> INFORMATION SHOWN
:::::
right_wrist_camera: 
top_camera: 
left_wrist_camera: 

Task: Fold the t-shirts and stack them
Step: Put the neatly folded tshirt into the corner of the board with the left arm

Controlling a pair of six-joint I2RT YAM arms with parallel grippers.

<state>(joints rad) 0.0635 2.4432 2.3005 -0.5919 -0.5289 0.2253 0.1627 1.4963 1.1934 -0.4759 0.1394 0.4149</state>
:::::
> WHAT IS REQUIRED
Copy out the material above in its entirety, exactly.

> TASK ANSWER
right_wrist_camera: 
top_camera: 
left_wrist_camera: 

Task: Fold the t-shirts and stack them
Step: Put the neatly folded tshirt into the corner of the board with the left arm

Controlling a pair of six-joint I2RT YAM arms with parallel grippers.

<state>(joints rad) 0.0635 2.4432 2.3005 -0.5919 -0.5289 0.2253 0.1627 1.4963 1.1934 -0.4759 0.1394 0.4149</state>

This concludes the output for the exercise.